Genetic Screening Targets Maturity-Onset Diabetes of Youth

PHILADELPHIA – In people aged 20-40 years who have been diagnosed with diabetes, routine genetic screening for maturity-onset diabetes of youth could result in more targeted treatment. But the costs of genetic testing need to come down before routine screening becomes cost effective.

Using a simulation model of type 2 diabetes complications that accounted for the natural history of disease by genetic subtypes, investigators found that genetic screening added 0.01 quality-adjusted life-years (19.22 vs. 19.21 with no screening) at an increased total cost of $1,727 ($41,033 vs. $39,306). The incremental cost-effectiveness ratio (or cost per quality-adjusted life-years) was $143,409.

Genetic testing becomes more cost effective as the cost of the test decreases. If the prevalence of maturity-onset diabetes of youth (MODY) in the screened population is 5% or greater, and the cost of the test drops to less than $1,000, then the incremental cost-effectiveness ratio would go to $50,000, which is considered to be the conventional cost-effectiveness threshold. If the test cost falls to $200, then the screening policy would be cost saving, presuming that the MODY prevalence in the screened population was 20% or higher, said Dr. Rochelle N. Naylor, a pediatric endocrinology fellow at the University of Chicago’s National Center for Monogenic Diabetes.

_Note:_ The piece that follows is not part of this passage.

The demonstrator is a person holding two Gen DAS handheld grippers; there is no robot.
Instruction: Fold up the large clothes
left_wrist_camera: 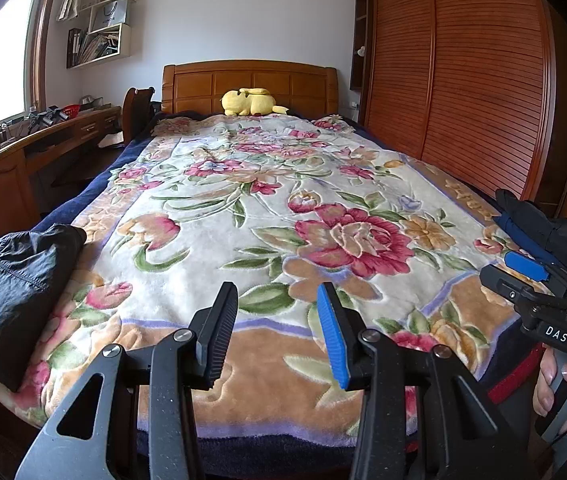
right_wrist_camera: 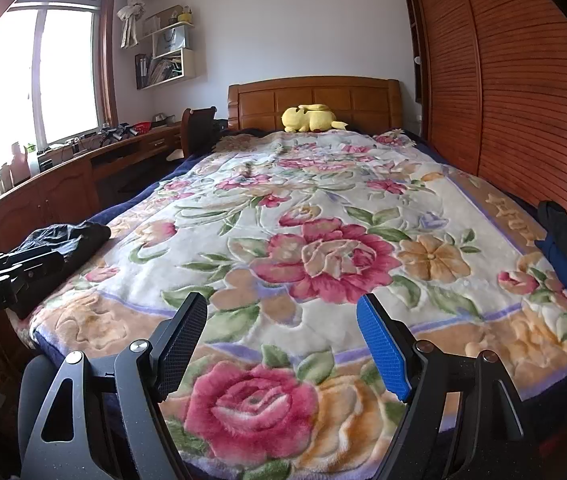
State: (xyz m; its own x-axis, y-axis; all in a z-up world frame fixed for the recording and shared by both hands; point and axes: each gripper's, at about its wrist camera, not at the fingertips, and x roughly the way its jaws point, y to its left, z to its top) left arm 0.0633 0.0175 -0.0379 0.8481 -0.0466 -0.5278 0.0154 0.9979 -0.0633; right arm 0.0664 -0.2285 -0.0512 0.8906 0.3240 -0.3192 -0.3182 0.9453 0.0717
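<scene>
Bed with floral blanket (left_wrist_camera: 243,208), wooden headboard (left_wrist_camera: 249,86) at the far end, yellow plush toy (left_wrist_camera: 249,102) lying against it. Black garment (left_wrist_camera: 15,280), crumpled, on the near left edge of the bed. Dark blue-and-black garment (left_wrist_camera: 543,232), bundled, on the near right edge. Left gripper (left_wrist_camera: 277,332): jaws released, grasping nothing, above the near end of the blanket. Right gripper (right_wrist_camera: 281,346): jaws released, likewise empty, above the near end. Louvred wooden wardrobe (left_wrist_camera: 463,80) along the right; bench (left_wrist_camera: 43,136) under the window at left.
</scene>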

MODY is caused by mutations in 11 different genes; just 3 of them account for 80% of cases of MODY. Screening can aid treatment decisions because mutations in either HNF1A or HNF4A lead to a progressive insulin secretory defect for which sulfonylureas are the established first-line therapy. Mutations in GCK, on the other hand, result in permanent but mild blood glucose elevations and don’t require treatment.

But MODY accounts for 2% of diabetes and is rarely diagnosed because genetic testing isn’t routinely obtained. Patients are typically misdiagnosed as having either type 1 or type 2 diabetes, and are treated with insulin or medications other than sulfonylureas, Dr. Naylor said.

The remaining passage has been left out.